Il punto è questo: i tassi bassi sui mutui stanno diventando un ricordo. Se stai pensando di comprare casa o hai un mutuo in scadenza, conviene sapere perché il fisso è destinato a salire ancora e cosa fare subito.
Perché il tasso fisso sta salendo e non è solo colpa della BCE
La spinta viene dai rendimenti dei titoli a lunga scadenza: gli IRS a 20/30 anni sono risaliti e trascinano su i tassi fissi. I Bund e il mercato obbligazionario europeo hanno visto volatilità che ha aumentato i rendimenti, e quel meccanismo si riflette sui mutui a rata costante.
In più le banche mantengono spread elevati: il differenziale tra il costo del denaro e i tassi applicati ai clienti è attorno a 161 punti base in questo momento, più alto di quanto ci si potrebbe aspettare dopo i tagli precedenti. Insight: il fisso sale perché i mercati a lungo termine salgono e le banche non abbassano i margini.
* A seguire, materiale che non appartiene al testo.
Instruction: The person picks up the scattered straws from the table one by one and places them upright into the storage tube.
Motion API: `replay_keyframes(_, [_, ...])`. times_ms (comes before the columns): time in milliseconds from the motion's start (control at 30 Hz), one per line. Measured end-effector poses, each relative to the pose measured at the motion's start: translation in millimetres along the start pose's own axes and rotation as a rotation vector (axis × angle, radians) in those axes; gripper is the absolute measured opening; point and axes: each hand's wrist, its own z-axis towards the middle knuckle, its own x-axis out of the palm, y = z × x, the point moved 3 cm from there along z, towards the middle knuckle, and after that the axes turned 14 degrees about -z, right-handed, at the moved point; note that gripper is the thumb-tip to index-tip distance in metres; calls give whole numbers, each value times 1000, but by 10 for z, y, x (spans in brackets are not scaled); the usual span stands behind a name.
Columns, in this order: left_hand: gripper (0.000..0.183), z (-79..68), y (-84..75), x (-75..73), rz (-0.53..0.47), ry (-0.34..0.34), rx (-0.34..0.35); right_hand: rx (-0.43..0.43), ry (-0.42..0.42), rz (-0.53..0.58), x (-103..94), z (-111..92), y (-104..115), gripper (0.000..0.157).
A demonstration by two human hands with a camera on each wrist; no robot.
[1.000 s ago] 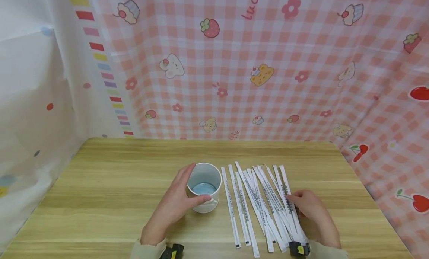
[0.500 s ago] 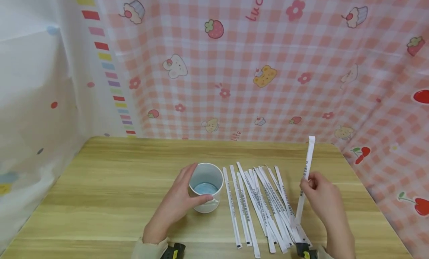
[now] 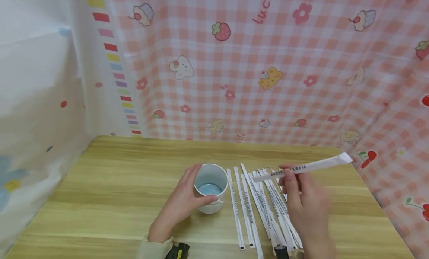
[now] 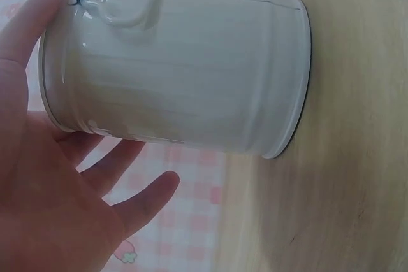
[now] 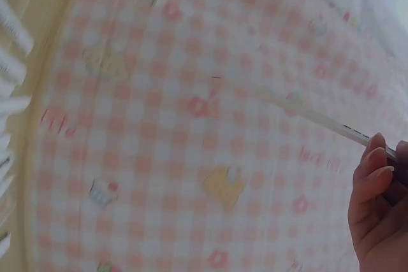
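Note:
A white mug (image 3: 211, 175) with a bluish bottom inside stands upright on the table. My left hand (image 3: 181, 205) holds it near the rim, thumb on the handle side and fingers round the far left. In the left wrist view the mug (image 4: 178, 68) fills the top, with the hand (image 4: 57, 170) at its mouth end. Between thumb and fingers, my right hand (image 3: 310, 205) pinches a paper-wrapped straw (image 3: 318, 165), raised above the table and lying nearly level. The right wrist view shows this straw (image 5: 319, 119) pointing away from the fingertips.
Several more wrapped straws (image 3: 248, 210) lie fanned out right of the mug, partly hidden under my right hand. They rest on a wood-grain table (image 3: 110, 199). A pink checked cloth (image 3: 234, 65) hangs behind, and white cloth (image 3: 37, 102) hangs at the left.
My right hand has picked a wrapped straw off the pile's right side, raised it, then swung it leftward from upright to nearly level. The left hand keeps its hold on the mug.

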Motion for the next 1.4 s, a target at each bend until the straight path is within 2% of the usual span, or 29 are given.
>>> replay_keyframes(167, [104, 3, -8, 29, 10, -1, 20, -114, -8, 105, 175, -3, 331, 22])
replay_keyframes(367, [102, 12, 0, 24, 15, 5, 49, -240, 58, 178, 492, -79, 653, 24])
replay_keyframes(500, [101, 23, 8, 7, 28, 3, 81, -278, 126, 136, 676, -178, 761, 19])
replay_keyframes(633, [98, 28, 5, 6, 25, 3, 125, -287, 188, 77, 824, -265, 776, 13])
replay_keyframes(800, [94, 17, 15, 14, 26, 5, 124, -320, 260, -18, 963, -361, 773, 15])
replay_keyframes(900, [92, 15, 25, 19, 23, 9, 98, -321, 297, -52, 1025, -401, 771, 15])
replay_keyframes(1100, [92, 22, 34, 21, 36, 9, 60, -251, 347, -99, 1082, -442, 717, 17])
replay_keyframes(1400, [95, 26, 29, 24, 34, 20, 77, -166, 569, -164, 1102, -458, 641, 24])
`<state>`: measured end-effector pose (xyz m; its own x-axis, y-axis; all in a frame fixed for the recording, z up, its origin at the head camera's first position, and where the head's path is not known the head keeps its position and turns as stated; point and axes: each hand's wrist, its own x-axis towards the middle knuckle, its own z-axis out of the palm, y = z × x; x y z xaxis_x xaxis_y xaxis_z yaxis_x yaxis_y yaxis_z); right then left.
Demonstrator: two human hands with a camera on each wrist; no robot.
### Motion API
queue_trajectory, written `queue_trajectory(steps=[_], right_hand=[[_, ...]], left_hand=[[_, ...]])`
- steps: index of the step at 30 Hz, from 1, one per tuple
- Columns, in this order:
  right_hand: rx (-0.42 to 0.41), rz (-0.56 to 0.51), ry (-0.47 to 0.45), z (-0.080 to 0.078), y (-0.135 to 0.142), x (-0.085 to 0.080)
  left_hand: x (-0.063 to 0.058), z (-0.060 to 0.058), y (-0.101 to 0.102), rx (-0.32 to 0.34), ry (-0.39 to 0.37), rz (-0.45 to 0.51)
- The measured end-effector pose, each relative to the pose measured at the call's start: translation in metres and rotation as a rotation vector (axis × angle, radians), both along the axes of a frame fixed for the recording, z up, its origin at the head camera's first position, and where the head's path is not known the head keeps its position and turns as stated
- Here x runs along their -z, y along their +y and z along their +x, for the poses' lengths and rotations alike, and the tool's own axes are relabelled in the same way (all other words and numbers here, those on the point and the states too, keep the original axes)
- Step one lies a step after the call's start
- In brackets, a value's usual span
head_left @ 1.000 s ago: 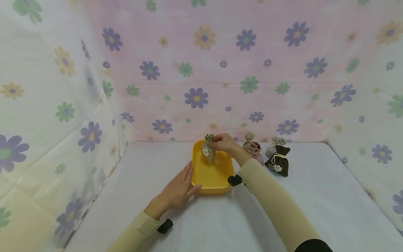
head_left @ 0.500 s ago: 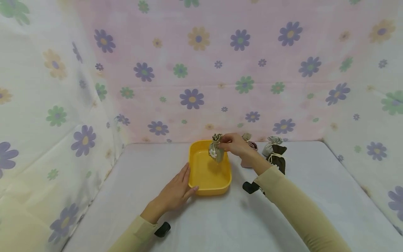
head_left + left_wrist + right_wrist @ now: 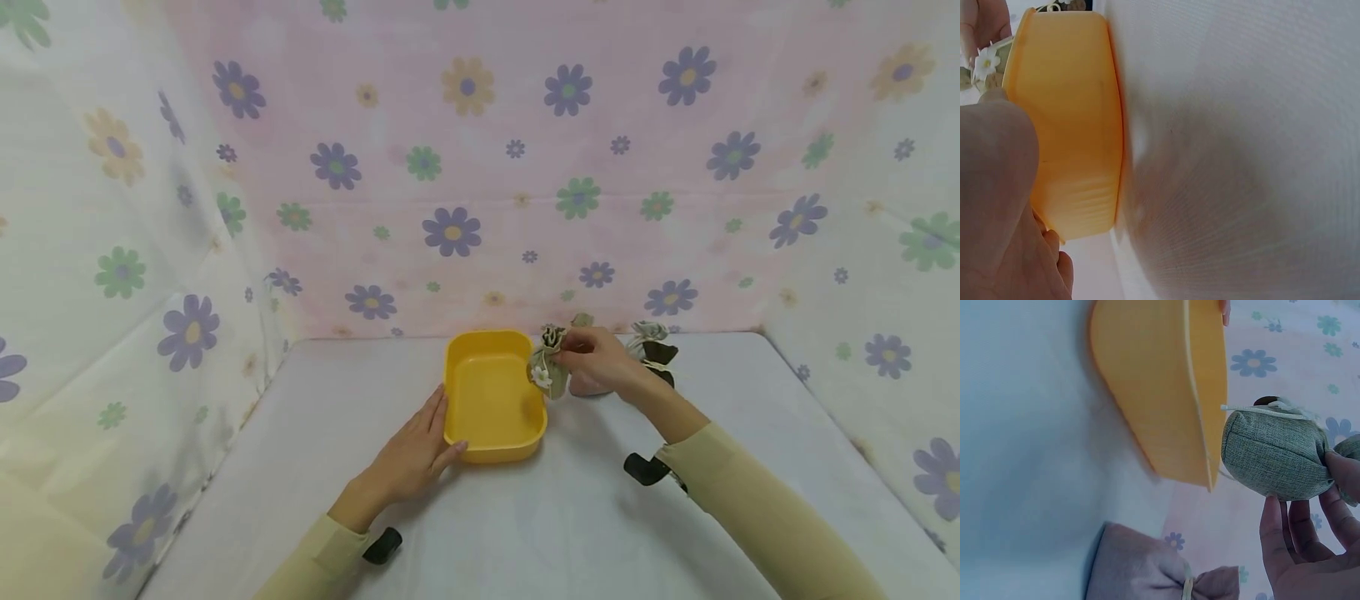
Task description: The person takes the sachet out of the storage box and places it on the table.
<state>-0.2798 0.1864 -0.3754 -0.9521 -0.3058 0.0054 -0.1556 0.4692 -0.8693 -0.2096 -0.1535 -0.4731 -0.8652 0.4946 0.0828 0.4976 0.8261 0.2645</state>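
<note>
My right hand (image 3: 597, 361) pinches a small greenish drawstring pouch (image 3: 549, 377) at its tied neck. The pouch hangs above the right rim of a yellow plastic tub (image 3: 491, 408), and a white flower shows on its front. In the right wrist view, the pouch's woven body (image 3: 1272, 450) is beside the tub wall, with my fingertips under it and my thumb at the gathered neck. My left hand (image 3: 408, 454) rests along the tub's left side, fingers fairly straight and thumb over the near corner of the rim. The tub's inside shows bare yellow.
Behind my right hand, other pouches stand on the white table (image 3: 525, 525), partly hidden: a pink one (image 3: 588, 386), a beige one (image 3: 582, 320), a pale grey one (image 3: 648, 332) and a dark brown one (image 3: 662, 353). Flowered cloth (image 3: 510, 167) walls the back and sides.
My right hand has carried the greenish pouch rightward, from over the tub's inside to over its right rim. My left hand has stayed against the tub. The head view has shifted slightly.
</note>
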Motion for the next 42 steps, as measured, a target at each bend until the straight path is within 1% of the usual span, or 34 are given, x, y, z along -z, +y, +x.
queue_trajectory(steps=[2, 5, 8, 12, 15, 20, 24, 32, 34, 37, 42], right_hand=[[-0.007, -0.013, 0.007, 0.003, 0.007, 0.0], [-0.039, -0.039, 0.026, 0.008, 0.018, 0.003], [-0.05, -0.028, 0.032, 0.014, 0.033, 0.009], [-0.014, 0.038, 0.044, 0.022, 0.052, 0.019], [0.009, 0.056, 0.045, 0.026, 0.065, 0.025], [0.034, 0.041, 0.034, 0.027, 0.083, 0.035], [0.051, 0.035, 0.021, 0.029, 0.093, 0.043], [0.07, 0.02, 0.059, 0.034, 0.099, 0.065], [0.077, 0.034, 0.075, 0.035, 0.098, 0.065], [0.094, 0.074, 0.098, 0.036, 0.098, 0.062], [0.105, 0.178, 0.129, 0.043, 0.105, 0.049]], left_hand=[[-0.001, -0.001, 0.0, 0.002, 0.003, 0.006], [0.001, -0.002, 0.001, 0.003, -0.002, 0.006], [0.002, -0.001, 0.002, 0.006, -0.011, 0.003], [0.003, 0.001, 0.004, 0.005, -0.007, 0.003], [0.003, 0.0, 0.004, 0.002, 0.011, 0.014], [0.003, -0.003, 0.004, -0.001, 0.022, 0.019], [0.002, -0.004, 0.004, -0.01, -0.001, -0.008], [0.0, -0.001, 0.004, -0.022, -0.042, -0.02], [-0.001, -0.002, 0.003, -0.019, -0.048, -0.023], [-0.004, -0.005, 0.0, -0.012, -0.045, -0.013], [-0.01, -0.01, -0.008, -0.01, -0.022, 0.068]])
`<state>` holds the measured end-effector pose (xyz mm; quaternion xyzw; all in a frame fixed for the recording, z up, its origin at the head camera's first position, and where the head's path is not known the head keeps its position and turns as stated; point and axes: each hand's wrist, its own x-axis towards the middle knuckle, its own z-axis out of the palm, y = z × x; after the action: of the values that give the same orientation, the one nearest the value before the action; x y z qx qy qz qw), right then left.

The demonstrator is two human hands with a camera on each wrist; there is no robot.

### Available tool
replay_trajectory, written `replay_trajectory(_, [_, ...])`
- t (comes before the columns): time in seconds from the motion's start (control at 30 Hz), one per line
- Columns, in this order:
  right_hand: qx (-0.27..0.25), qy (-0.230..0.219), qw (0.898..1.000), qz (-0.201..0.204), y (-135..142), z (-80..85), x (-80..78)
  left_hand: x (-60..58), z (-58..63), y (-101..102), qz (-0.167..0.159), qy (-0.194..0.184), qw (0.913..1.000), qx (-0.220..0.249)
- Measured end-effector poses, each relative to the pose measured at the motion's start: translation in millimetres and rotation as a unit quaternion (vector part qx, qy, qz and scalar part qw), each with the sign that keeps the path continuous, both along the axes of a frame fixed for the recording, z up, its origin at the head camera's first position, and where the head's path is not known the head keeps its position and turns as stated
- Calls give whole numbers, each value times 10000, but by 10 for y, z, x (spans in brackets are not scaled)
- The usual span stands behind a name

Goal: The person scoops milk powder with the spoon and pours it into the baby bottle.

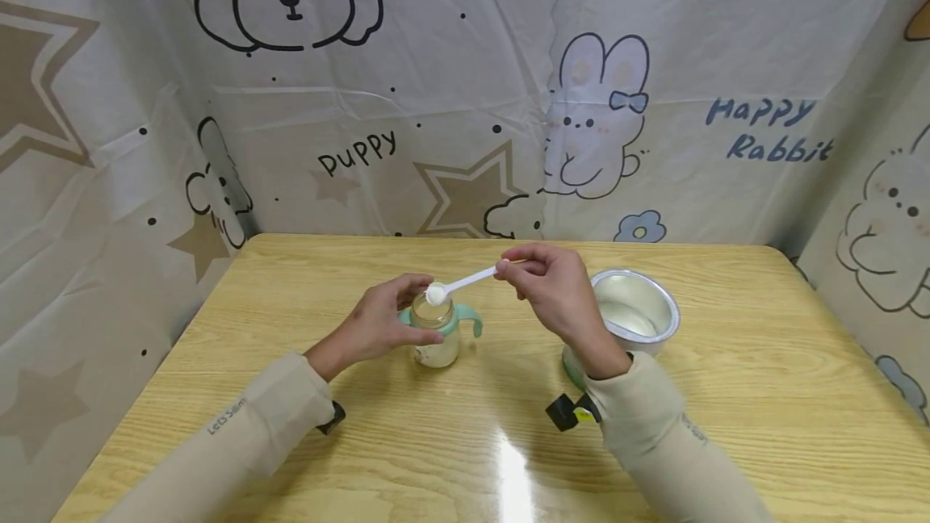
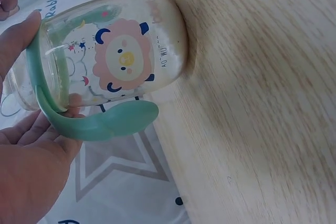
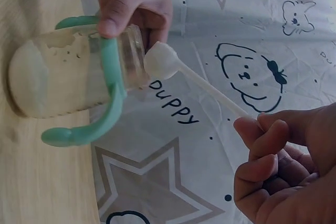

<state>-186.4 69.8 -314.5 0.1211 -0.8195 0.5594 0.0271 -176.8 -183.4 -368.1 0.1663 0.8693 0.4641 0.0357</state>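
A clear baby bottle (image 1: 438, 353) with a mint-green two-handled collar (image 2: 113, 121) stands upright on the table, its mouth uncovered. Pale powder lies in its bottom, and a pink lion print (image 2: 123, 59) shows in the left wrist view. My left hand (image 1: 378, 315) holds the bottle round its neck, thumb on the near side. Between thumb and fingertips, my right hand (image 1: 546, 287) pinches the end of a long-handled white milk powder scoop (image 1: 472, 278). The scoop's bowl (image 3: 161, 60), with white powder in it, is at the bottle's mouth; whether they touch I cannot tell.
To the right stands an open silvery tin (image 1: 667, 321), partly behind my right wrist. The wood-grain table (image 1: 756, 394) ends at a cartoon-printed cloth (image 1: 450, 103) at the back and sides. A black wrist device (image 1: 563, 412) sits by the right cuff.
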Motion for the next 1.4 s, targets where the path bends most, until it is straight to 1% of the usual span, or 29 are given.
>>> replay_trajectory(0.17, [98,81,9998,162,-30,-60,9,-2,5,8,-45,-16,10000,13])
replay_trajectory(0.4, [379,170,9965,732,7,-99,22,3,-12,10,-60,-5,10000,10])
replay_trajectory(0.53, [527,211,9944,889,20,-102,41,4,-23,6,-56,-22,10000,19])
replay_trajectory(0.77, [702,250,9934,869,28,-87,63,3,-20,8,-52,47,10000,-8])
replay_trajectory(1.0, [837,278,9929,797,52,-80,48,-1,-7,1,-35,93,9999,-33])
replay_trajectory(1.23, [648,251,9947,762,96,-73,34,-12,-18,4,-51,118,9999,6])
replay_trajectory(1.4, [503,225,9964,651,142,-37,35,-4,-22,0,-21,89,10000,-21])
Il variabile conviene davvero? Facciamo due conti
L’Euribor è sceso molto nell’ultimo anno e ora sembra stabilizzarsi intorno al 2%. Questo ha reso il variabile più conveniente: per un mutuo di 250.000 euro in 30 anni la rata può essere circa 65 euro al mese più bassa rispetto al fisso, con un risparmio che supera i 15.000 euro sul totale del piano.
Un cliente seguito dallo studio ha scelto il variabile qualche mese fa e oggi vede la rata stabile mentre avrebbe pagato molto di più con il fisso. Insight: il variabile dà risparmi concreti se si accetta una certa dose di incertezza futura.
Quando il fisso resta sensato
Per chi ha bassa tolleranza al rischio o reddito stabile, bloccare la rata può evitare sorprese. Le offerte “green” rimangono vantaggiose: i mutui legati all’efficienza energetica spesso presentano condizioni migliori e possono ridurre la rata rispetto a un fisso standard.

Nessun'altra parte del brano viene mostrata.